Background: Cigarette smoking has been linked with several factors associated with cardiac dysfunction. We hypothesized that cigarette smoking is associated with left ventricular (LV) structure and function, and incident heart failure (HF) hospitalization.

Methods: We investigated 4129 (never smoker n=2884, current smoker n=503, and former smoker n=742) black participants (mean age, 54 years; 63% women) without a history of HF or coronary heart disease at baseline in the Jackson Heart Study. We examined the relationships between cigarette smoking and LV structure and function by using cardiac magnetic resonance imaging among 1092 participants, cigarette smoking and brain natriuretic peptide levels among 3325 participants, and incident HF hospitalization among 3633 participants with complete data.

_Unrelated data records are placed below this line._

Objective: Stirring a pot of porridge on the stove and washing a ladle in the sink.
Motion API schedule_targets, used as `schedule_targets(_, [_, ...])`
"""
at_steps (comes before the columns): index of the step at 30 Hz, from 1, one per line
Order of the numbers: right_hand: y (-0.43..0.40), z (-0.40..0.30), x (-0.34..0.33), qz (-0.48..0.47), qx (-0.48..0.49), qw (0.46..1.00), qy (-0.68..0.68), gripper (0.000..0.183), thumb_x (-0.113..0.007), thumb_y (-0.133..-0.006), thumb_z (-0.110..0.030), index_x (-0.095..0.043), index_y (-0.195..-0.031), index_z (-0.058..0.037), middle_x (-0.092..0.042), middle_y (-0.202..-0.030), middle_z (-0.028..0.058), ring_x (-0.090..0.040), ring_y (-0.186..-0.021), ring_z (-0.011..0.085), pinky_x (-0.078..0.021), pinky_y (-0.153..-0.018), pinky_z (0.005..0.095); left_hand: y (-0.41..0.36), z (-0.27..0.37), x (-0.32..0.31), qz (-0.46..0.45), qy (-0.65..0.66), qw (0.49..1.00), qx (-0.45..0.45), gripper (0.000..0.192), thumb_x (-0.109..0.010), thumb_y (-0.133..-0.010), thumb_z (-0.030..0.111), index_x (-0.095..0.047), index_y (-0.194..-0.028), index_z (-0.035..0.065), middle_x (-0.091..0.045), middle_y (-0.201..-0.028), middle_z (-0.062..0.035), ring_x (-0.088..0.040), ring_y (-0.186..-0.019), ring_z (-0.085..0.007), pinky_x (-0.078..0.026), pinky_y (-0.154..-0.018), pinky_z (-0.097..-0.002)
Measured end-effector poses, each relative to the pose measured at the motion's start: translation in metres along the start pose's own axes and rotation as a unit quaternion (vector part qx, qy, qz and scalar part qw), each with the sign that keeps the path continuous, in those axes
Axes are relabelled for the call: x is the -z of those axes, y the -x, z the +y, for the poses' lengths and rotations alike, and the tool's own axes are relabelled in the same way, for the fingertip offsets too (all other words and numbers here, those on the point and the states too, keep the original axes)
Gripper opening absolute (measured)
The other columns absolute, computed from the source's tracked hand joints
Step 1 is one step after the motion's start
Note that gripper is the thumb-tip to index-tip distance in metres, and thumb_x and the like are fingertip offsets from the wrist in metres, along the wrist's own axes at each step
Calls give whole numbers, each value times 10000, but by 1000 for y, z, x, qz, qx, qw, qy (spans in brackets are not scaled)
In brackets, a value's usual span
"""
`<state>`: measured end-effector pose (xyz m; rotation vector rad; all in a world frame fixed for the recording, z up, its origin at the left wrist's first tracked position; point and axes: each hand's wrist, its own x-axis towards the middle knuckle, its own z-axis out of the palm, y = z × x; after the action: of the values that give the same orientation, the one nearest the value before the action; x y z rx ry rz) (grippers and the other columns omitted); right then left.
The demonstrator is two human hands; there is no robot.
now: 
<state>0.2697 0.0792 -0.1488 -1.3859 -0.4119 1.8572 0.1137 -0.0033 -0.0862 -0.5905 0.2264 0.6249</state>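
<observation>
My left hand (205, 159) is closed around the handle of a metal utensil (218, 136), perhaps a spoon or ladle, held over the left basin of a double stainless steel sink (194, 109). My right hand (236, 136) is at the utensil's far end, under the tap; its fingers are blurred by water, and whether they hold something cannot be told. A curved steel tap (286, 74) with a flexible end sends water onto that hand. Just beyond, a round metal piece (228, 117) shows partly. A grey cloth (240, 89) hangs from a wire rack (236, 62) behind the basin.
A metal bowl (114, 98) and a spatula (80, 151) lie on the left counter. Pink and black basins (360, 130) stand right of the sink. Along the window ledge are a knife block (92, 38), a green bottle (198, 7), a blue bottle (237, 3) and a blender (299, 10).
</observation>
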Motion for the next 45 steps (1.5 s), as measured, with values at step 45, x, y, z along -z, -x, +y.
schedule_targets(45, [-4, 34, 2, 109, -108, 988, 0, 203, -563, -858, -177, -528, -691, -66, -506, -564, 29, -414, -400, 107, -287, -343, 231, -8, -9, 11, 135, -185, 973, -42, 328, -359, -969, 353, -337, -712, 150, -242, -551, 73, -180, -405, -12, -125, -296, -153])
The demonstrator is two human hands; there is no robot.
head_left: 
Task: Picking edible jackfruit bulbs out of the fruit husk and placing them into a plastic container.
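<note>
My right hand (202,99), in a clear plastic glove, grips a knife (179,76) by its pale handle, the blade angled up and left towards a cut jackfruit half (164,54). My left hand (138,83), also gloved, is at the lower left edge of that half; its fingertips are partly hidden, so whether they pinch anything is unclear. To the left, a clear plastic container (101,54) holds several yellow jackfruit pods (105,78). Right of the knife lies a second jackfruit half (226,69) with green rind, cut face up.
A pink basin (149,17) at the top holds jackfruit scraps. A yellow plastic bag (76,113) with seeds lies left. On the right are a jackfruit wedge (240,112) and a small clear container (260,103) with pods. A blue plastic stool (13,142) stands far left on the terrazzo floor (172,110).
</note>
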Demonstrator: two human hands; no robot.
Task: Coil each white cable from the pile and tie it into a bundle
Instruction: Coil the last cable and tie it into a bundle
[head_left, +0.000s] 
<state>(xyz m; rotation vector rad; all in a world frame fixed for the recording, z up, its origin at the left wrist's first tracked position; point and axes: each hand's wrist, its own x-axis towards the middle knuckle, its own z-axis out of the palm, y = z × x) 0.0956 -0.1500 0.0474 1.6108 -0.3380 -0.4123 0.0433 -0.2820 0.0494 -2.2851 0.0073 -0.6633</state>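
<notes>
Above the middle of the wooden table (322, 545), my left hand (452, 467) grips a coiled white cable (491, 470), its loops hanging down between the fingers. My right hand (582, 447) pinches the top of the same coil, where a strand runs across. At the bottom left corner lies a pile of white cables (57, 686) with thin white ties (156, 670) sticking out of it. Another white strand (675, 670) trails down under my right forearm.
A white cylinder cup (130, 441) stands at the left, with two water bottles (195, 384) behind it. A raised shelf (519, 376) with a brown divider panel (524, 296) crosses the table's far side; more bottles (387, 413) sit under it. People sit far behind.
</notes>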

Results: After adjustment for confounding factors, current smoking was associated with higher mean LV mass index and lower mean LV circumferential strain (<0.05, for both) in comparison with never smoking. Smoking status, intensity, and burden were associated with higher mean brain natriuretic peptide levels (all <0.05). Over 8.0 years (7.7-8.0) median follow-up, there were 147 incident HF hospitalizations. After adjustment for traditional risk factors and incident coronary heart disease, current smoking (hazard ratio, 2.82; 95% confidence interval, 1.71-4.64), smoking intensity among current smokers (≥20 cigarettes/d: hazard ratio, 3.48; 95% confidence interval, 1.65-7.32), and smoking burden among ever smokers (≥15 pack-years: hazard ratio, 2.06; 95% confidence interval, 1.29-3.3) were significantly associated with incident HF hospitalization in comparison with never smoking.

Conclusions: In blacks, cigarette smoking is an important risk factor for LV hypertrophy, systolic dysfunction, and incident HF hospitalization even after adjusting for effects on coronary heart disease.